O nome de Prestes está ligado indissoluvelmente à história política brasileira, nestas duas últimas décadas. Ele foi o líder indiscutível do movimento de maior importância da pequena burguesia na história republicana — as lutas de 24, com a gloriosa epopéia da Coluna. E, de 35 até o dia de hoje, o é da luta revolucionária peia solução dos problemas brasileiros, conduzida pelo proletariado e seu Partido de vanguarda.

Sua personalidade marcante tornou-o o líder, o dirigente mais firme e popular da época mais revolucionária de nosso povo. Seu caráter, sua inteligência e seu patriotismo determinaram essa trajetória admirável do revolucionário pequeno-burguês de 1924, que se transformou numa das mais conhecidas e notáveis figuras do movimento proletário internacional.

Em qualquer desses dois períodos de sua vida de revolucionário, Prestes tem sido um homem que faz História, colocando-se sempre ao lado do povo, das aspirações e necessidades das forças mais progressistas em nossa Pátria.

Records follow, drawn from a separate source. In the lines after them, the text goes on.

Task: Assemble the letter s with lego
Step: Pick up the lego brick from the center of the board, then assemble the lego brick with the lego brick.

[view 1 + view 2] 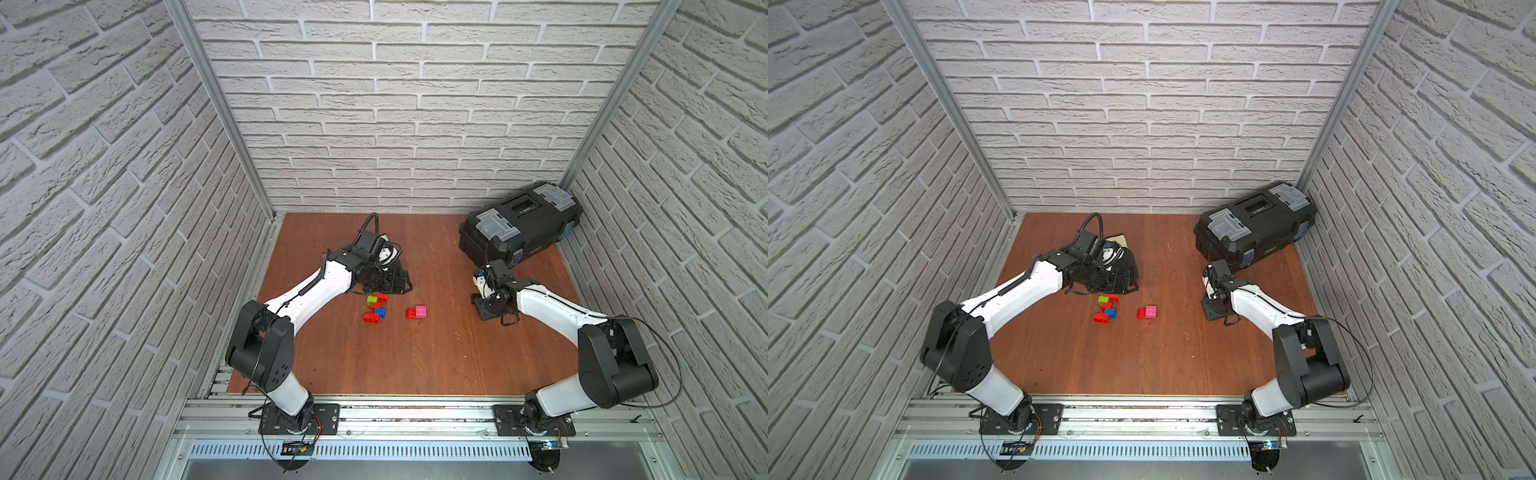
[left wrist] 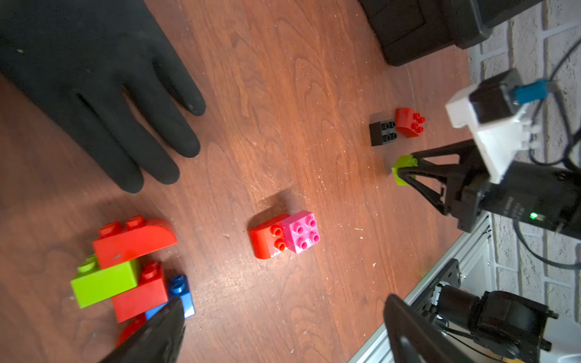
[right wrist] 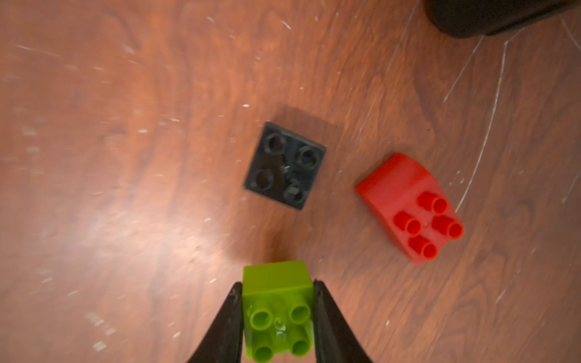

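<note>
Right claw [image 3: 277, 284] is closed on a green brick [image 3: 276, 311], jaws pressed to two opposite sides; whether the brick has left the tabletop [image 1: 415, 365] I cannot tell. Left claw [image 2: 283, 301] stands wide open and empty over the cluster [image 1: 376, 307] of red, lime and blue bricks, seemingly the S begun. The toolbox [image 1: 519, 228] fills the far corner and a glove [image 2: 94, 78] lies near the cluster. A red-pink pair [image 1: 416, 311] sits just beside the cluster. A black brick [image 3: 284, 166] and a red brick [image 3: 408, 207] lie loose near the held one. The step looks like fetching a piece. Next, it calls for lifting clear of those two, carrying the brick across to the cluster well apart, and seating it studs up, likely with the left claw bracing.
</note>
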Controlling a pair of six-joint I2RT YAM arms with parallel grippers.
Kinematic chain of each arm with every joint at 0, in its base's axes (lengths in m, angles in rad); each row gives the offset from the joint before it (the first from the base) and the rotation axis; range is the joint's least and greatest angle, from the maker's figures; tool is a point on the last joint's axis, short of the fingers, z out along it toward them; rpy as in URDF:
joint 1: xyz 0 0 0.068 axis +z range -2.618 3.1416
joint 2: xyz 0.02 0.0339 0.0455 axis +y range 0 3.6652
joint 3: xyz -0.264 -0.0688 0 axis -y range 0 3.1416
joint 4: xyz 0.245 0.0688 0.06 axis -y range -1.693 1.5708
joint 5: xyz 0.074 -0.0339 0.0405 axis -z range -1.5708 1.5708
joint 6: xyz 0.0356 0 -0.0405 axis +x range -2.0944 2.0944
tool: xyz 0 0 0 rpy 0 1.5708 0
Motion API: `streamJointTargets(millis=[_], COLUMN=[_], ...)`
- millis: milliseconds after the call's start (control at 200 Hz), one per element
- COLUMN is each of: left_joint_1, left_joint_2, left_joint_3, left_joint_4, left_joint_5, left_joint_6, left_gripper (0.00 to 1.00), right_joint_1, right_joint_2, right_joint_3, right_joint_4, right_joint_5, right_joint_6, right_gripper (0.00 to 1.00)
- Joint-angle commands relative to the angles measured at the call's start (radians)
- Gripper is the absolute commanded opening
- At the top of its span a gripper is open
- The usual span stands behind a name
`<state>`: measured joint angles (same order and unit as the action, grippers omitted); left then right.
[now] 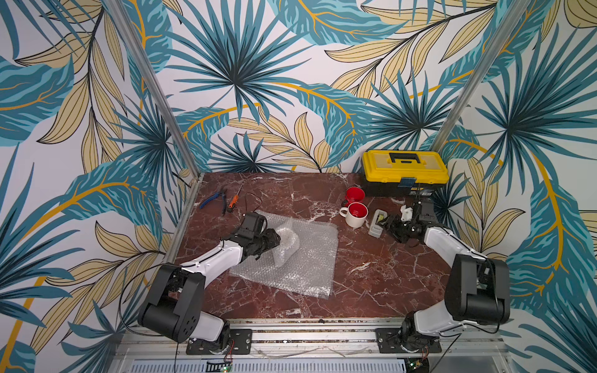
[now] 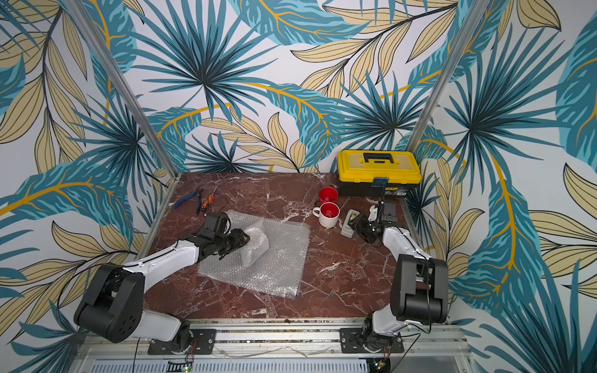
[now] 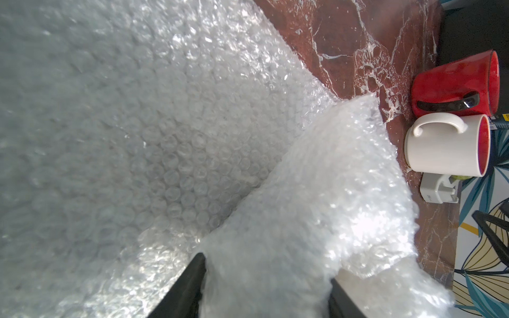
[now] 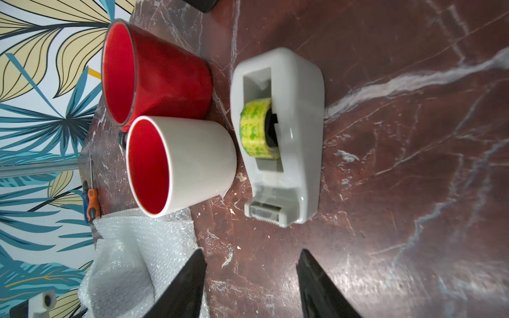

É um político que olha sempre para a frente, para o futuro, baseando-se na realidade nacional, confiando e se apoiando sempre no povo. Eis porque Prestes é a maior figura da história política do Brasil contemporâneo, o melhor exemplo de político que possuímos — político no seu verdadeiro sentido, no bom sentido de homem que se preocupa com os problemas do povo e busca as soluções mais avançadas e adequadas para os mesmos.

Hoje, Prestes é o maior dirigente popular, dirigente proletário, dirigente comunista, o maior patriota entre os que se destacam na vida política brasileira. Uma série de qualidades essenciais para isso, foram nele aperfeiçoadas e desenvolvidas em vários anos de estudos e de lutas, de exílio e de prisão, de contato direto com as amplas massas sofredoras de nossa população. Essas qualidades tornam-no o quadro bolchevique de nosso Partido — isto é, o comandante para todas as situações, o construtor de Partido, o organizador e educador infatigável da classe operária e das massas populares. O homem que conhece a fundo os problemas, de espírito crítico sempre alerta e vigilante e que não se afasta um milímetro da ideologia proletária, nas soluções que apresenta ao Partido e às massas. O homem do Partido, que pensa e vive em função do Partido.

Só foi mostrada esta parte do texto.